| Very interesting. The way I understand this works is that the researchers found a clever architectural hack to stop AI from hoarding memory when reading long documents. Normally, when an AI transcribes a 100 page PDF, it tries to remember every single word it has already ingested. This short-term memory (the KV cache) grows linearly O(N) until the model runs out of VRAM and crashes (or caps it) To avoid this, developers are forced to build janky code that chops PDFs into individual pages, processes them one by one, and glues the text back together. Unlimited OCR uses Reference Sliding Window Attention (R-SWA) to split the AI's focus into two paths: Global Reference: The AI keeps full, uncompromised sight of the original document image so it never loses context.

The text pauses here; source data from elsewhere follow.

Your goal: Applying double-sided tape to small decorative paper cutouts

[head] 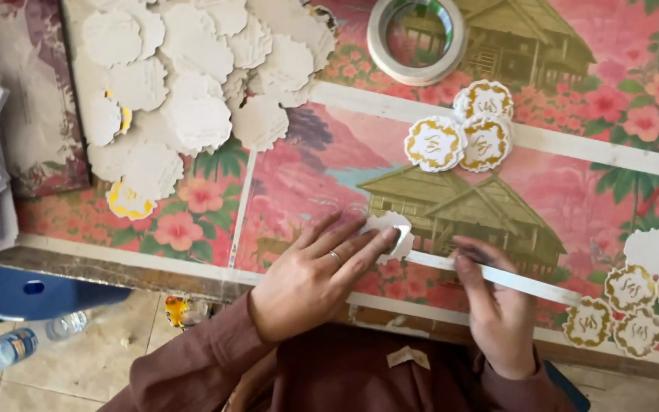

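Note:
My left hand (318, 275) lies flat on the table with its fingers pressing down a white scalloped paper disc (392, 227). My right hand (493, 305) rests beside it, its fingertips near a white strip printed on the tablecloth (512, 281); what it pinches, if anything, is hidden. Three scalloped discs with gold patterns (461, 133) lie further back. Several more gold discs (634, 305) sit at the right edge.
A big heap of white scalloped discs (192, 84) lies face down at the back left. A roll of tape (417, 38) sits at the back. The flowered tablecloth (299, 183) covers the table. A plastic bottle (17, 345) lies on the floor.

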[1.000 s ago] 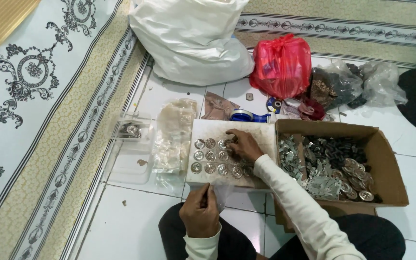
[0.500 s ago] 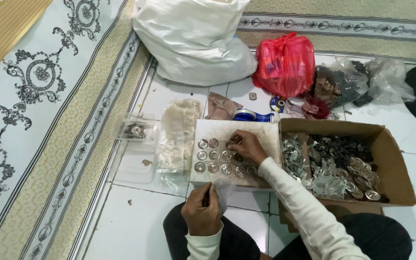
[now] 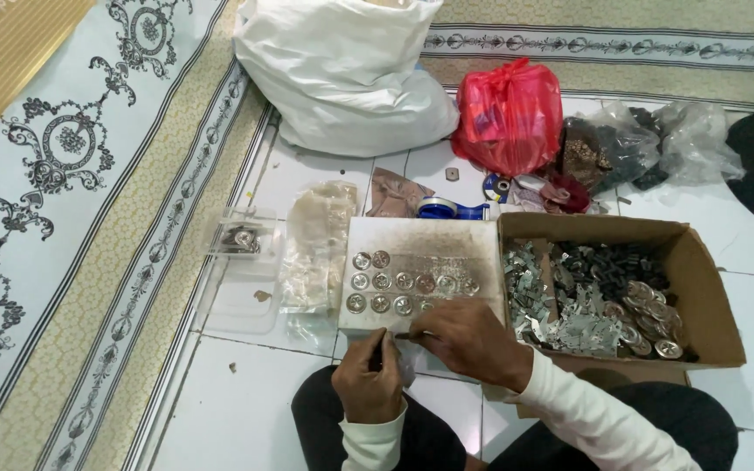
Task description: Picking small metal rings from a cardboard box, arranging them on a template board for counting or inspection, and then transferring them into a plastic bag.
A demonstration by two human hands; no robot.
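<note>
**Two hands meeting at the near edge of the white block**

Head view: the person is sitting on the tiled floor, and both hands are working just in front of the flat white foam block (image 3: 421, 249) that is carrying rows of small round silver metal discs (image 3: 403, 283). The left hand (image 3: 366, 384) is curling closed around a thin dark pointed tool (image 3: 379, 353), gripping it upright. The right hand (image 3: 473, 340) is lying palm-down at the block's near edge, its fingers pinched together on a slim dark rod-like piece (image 3: 414, 335) whose long axis is running left to right, its free end pointing toward the left hand. The two hands are almost touching, with the disc rows lying just beyond them, nearer the right hand. To the right, touching the block, an open brown cardboard box (image 3: 709, 296) is holding loose metal parts. Further back a large white sack (image 3: 342, 70), a red plastic bag (image 3: 508, 113) and a blue tape roll (image 3: 438, 209) are sitting on the tiles.
</note>
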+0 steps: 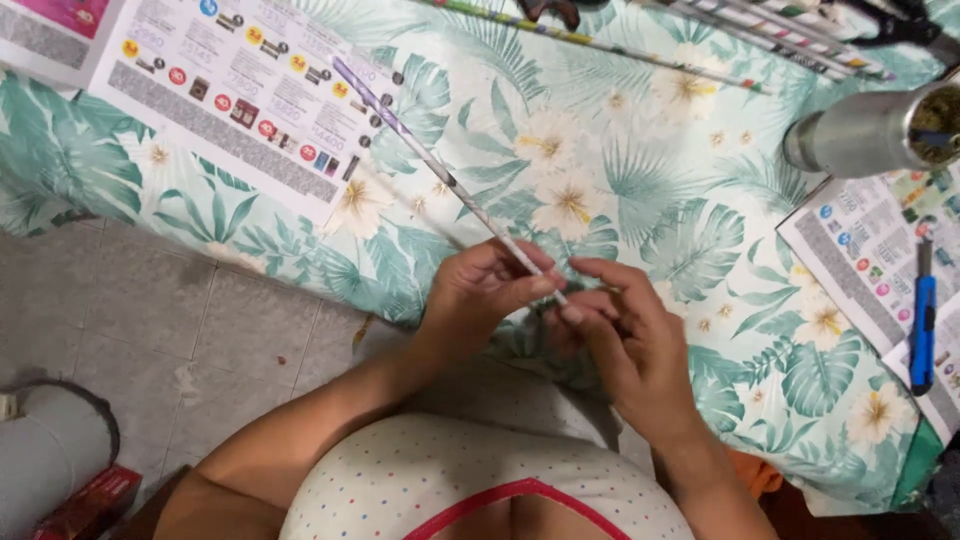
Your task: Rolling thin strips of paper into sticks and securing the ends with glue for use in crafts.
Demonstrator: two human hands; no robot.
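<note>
A long thin rolled paper tube [420, 150], white with purple and grey print, slants from the upper left over a catalogue page [230, 90] down to my hands. My left hand [485, 295] pinches its near end between thumb and fingers. My right hand [625, 335] meets it there, fingertips closed on the same end of the tube. Both hands hover over the near edge of the table, above the leaf-and-flower tablecloth [620, 190].
Several more rolled paper tubes [760, 35] lie along the far edge. A metal cup [870, 130] stands at the right, beside more catalogue pages [870, 250] with a blue utility knife [922, 330]. Tiled floor [150, 320] and a grey cylinder [50, 450] are at lower left.
</note>
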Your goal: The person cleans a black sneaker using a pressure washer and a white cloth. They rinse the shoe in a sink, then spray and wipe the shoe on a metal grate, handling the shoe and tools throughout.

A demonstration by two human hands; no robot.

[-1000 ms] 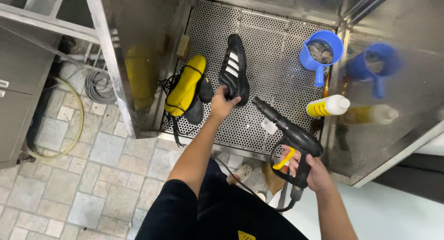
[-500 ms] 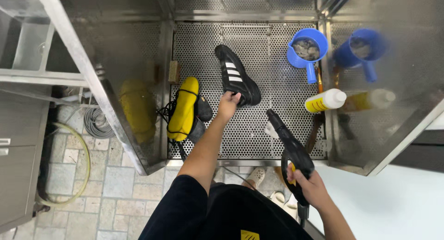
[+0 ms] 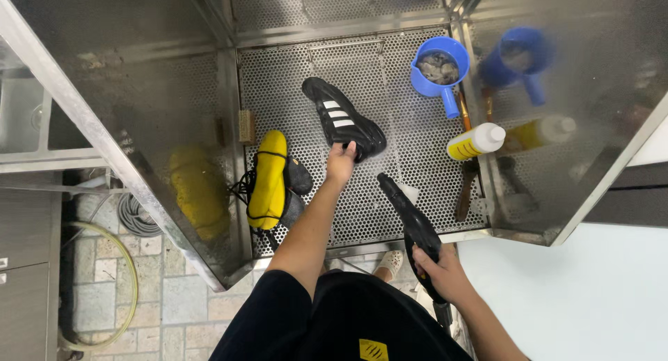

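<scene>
- While the left hand [image 3: 341, 162] is pinching the heel end of the black sports shoe with three white side stripes [image 3: 342, 118], that shoe is lying sole-down on the perforated steel floor of the wash cabinet [image 3: 390, 75], near its middle, toe pointing away to the upper left.
- The grip is only covering one end, so the shoe could be swinging or sliding out of the fingers if a jet is striking it hard; the hand is also sitting close to where the nozzle is aiming, so it could be getting sprayed.
- The right hand [image 3: 440, 272] is closing around the handle of the black spray gun [image 3: 412, 225], whose barrel is pointing up toward the shoe; whether a finger is pressing the trigger I cannot tell.
- The yellow-soled black shoe [image 3: 273, 181] is resting on its side just left of the forearm, laces trailing, and an elbow could be knocking it.
- The blue plastic jug holding grey scraps [image 3: 438, 67] and the yellow bottle with a white cap [image 3: 474, 141] lying on its side are standing to the right, within reach of stray spray.
- The cabinet's steel walls are mirroring the jug, bottle and yellow shoe, making them look doubled.
- The gun's hose is being cut off by the frame's lower edge, and the brown-handled tools near the bottle are too hidden to identify.
</scene>
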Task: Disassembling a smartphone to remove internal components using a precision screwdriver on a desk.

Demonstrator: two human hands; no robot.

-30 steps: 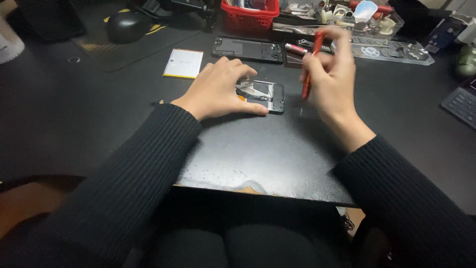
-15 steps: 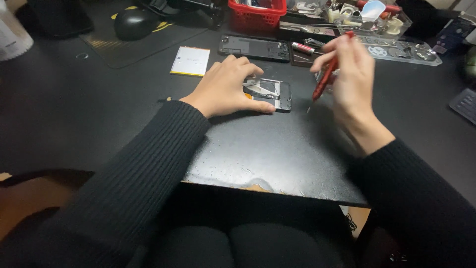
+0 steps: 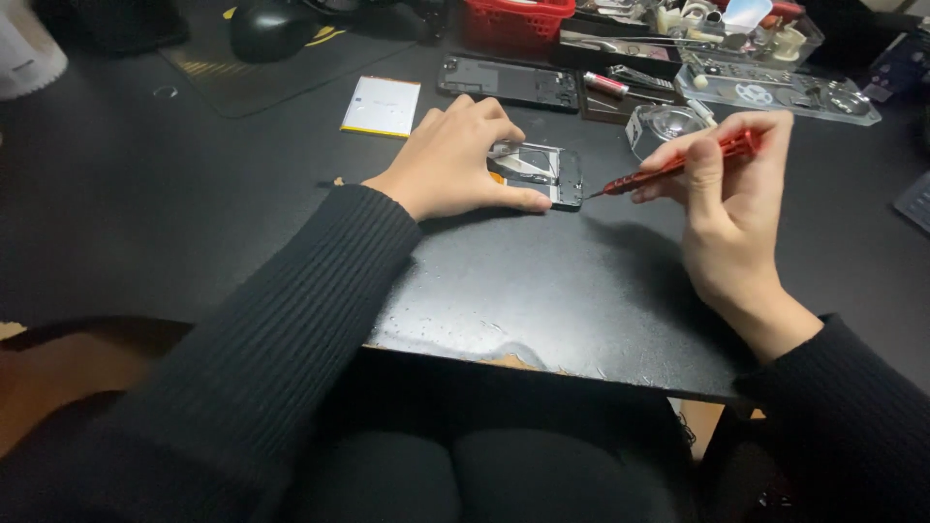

Local Generation: The AI restricts its memory of its own typed text to a tight, moving window (like the last 128 words) and safely forgets the rest. Will be very interesting for local AI and can’t wait to see what the community builds and extends with it! |
You have the overriding context, facts that don't change very often at all. The participants names, their backgrounds etc.
Then you have some very fine grained facts (what they ate for breakfast this morning) which might be useful right now, but are irrelevant outside of a general trend over the longer term.
When trying to reconstruct a conversation you really need to find the right balance without pulling in everything that has ever been discussed.
This definitely is worth further investigation.